* [Task directions] Could you print exactly the lines of the listing below, starting at the line that has "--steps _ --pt" and ending at the line that has "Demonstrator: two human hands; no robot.", and only those lines?

======== Recorded data ========

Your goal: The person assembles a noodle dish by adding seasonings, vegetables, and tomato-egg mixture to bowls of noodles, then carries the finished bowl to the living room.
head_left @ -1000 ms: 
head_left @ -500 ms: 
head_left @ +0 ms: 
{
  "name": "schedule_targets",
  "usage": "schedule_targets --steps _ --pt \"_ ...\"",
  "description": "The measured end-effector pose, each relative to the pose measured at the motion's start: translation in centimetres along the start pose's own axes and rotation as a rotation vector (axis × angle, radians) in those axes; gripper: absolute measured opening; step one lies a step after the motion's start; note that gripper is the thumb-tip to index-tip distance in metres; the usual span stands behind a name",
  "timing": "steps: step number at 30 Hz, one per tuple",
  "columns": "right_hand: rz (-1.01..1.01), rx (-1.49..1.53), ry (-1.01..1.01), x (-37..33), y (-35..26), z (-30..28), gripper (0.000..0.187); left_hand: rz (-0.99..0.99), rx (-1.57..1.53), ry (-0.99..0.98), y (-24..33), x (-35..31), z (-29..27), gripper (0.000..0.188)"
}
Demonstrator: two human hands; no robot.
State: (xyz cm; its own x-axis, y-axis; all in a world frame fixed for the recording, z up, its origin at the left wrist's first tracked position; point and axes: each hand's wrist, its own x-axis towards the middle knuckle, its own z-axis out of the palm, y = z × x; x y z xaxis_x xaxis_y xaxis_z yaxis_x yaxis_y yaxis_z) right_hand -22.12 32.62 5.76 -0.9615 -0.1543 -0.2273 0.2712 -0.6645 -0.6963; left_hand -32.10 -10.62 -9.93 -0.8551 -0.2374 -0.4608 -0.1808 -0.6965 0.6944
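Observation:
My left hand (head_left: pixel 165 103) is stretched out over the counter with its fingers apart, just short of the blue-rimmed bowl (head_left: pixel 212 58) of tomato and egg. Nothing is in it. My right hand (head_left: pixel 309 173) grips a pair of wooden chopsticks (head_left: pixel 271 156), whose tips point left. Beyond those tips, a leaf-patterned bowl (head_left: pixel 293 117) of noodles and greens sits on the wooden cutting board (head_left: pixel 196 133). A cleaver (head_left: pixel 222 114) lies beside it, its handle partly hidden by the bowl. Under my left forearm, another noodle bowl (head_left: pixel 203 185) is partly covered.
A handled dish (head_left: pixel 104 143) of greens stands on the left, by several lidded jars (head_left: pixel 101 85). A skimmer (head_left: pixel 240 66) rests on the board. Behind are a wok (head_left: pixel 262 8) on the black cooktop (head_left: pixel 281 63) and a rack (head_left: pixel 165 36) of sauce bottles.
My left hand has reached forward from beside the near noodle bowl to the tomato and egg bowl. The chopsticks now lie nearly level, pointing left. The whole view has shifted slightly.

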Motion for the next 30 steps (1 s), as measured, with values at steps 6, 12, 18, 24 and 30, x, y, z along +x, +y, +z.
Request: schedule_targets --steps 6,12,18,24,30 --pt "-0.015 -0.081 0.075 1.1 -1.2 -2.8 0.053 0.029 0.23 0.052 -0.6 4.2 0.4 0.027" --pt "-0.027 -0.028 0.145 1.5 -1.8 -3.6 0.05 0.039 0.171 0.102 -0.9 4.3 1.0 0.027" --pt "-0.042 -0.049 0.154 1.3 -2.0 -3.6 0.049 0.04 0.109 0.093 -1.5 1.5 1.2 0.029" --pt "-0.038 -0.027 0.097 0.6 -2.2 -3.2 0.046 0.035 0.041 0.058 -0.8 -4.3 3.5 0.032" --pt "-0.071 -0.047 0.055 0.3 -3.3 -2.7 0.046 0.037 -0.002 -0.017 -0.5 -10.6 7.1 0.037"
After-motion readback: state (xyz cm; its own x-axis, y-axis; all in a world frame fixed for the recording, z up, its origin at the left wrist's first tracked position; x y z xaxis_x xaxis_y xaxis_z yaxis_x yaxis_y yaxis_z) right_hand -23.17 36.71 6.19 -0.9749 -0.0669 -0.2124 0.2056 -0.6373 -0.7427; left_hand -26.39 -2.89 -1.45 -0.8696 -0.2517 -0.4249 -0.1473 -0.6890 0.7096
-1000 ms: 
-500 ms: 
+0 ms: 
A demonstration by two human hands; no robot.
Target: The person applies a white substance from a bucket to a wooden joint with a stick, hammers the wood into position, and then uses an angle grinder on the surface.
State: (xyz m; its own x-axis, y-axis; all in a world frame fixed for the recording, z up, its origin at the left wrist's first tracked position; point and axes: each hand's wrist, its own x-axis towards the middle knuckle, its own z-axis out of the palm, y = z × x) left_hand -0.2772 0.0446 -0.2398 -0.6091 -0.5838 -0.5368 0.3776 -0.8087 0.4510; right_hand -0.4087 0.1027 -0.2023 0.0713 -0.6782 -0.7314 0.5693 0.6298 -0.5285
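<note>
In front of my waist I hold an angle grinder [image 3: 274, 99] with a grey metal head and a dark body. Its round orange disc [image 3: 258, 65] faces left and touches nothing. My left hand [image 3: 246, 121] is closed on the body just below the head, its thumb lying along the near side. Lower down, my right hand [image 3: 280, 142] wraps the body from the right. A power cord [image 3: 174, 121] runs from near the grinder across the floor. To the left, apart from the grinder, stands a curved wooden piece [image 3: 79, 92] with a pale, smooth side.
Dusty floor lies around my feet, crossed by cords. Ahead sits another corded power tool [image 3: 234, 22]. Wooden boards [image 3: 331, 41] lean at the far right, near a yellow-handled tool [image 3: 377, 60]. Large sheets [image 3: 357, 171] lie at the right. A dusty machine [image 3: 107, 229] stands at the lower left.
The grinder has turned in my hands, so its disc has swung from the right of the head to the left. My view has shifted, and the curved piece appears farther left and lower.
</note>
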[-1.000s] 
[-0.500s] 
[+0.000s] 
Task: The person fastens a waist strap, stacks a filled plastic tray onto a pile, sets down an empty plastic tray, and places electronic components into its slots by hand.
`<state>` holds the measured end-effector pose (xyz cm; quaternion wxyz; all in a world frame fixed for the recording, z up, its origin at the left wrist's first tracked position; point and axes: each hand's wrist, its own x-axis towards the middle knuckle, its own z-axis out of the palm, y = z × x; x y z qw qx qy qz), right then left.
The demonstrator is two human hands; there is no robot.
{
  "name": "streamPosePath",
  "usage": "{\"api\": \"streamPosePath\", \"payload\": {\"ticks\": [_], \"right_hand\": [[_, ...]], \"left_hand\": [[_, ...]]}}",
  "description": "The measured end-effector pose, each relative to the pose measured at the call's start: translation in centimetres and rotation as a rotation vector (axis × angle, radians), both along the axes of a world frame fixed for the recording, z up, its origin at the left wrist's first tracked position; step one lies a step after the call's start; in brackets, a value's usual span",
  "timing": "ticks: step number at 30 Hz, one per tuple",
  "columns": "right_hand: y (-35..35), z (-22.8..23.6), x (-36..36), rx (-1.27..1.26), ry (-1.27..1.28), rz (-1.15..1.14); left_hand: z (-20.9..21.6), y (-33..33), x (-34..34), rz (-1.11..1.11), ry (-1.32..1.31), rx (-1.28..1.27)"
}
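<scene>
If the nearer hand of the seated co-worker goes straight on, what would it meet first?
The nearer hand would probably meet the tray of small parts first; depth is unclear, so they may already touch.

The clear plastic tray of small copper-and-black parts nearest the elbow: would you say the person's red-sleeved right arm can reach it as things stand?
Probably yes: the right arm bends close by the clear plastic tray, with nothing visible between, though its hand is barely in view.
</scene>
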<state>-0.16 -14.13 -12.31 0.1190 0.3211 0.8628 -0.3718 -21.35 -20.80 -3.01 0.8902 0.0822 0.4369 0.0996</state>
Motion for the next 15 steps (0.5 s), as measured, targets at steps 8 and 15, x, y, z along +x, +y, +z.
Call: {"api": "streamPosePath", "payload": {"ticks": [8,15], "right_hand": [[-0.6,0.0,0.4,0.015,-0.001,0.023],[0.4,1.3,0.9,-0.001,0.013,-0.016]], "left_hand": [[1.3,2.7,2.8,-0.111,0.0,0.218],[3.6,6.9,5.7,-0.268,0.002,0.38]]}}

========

* [Task solution]
  "usage": "schedule_targets --steps _ --pt \"_ ...\"",
  "description": "The measured end-effector pose, each relative to the pose measured at the motion's start: translation in centimetres along the start pose's own axes and rotation as a rotation vector (axis × angle, radians) in those axes; gripper: absolute measured opening; step one lies a step after the motion's start; note that gripper is the thumb-tip to index-tip distance in metres; the usual span stands behind a name",
  "timing": "steps: step number at 30 Hz, one per tuple",
  "columns": "right_hand: rz (-1.01..1.01), rx (-1.49..1.53), ry (-1.01..1.01), x (-37..33), y (-35..26), z (-30..28), gripper (0.000..0.187); left_hand: rz (-0.99..0.99), rx (-1.57..1.53), ry (-0.99..0.98), y (-24..33), x (-35..31), z (-29..27), gripper (0.000..0.188)"
}
Demonstrator: two human hands; no robot.

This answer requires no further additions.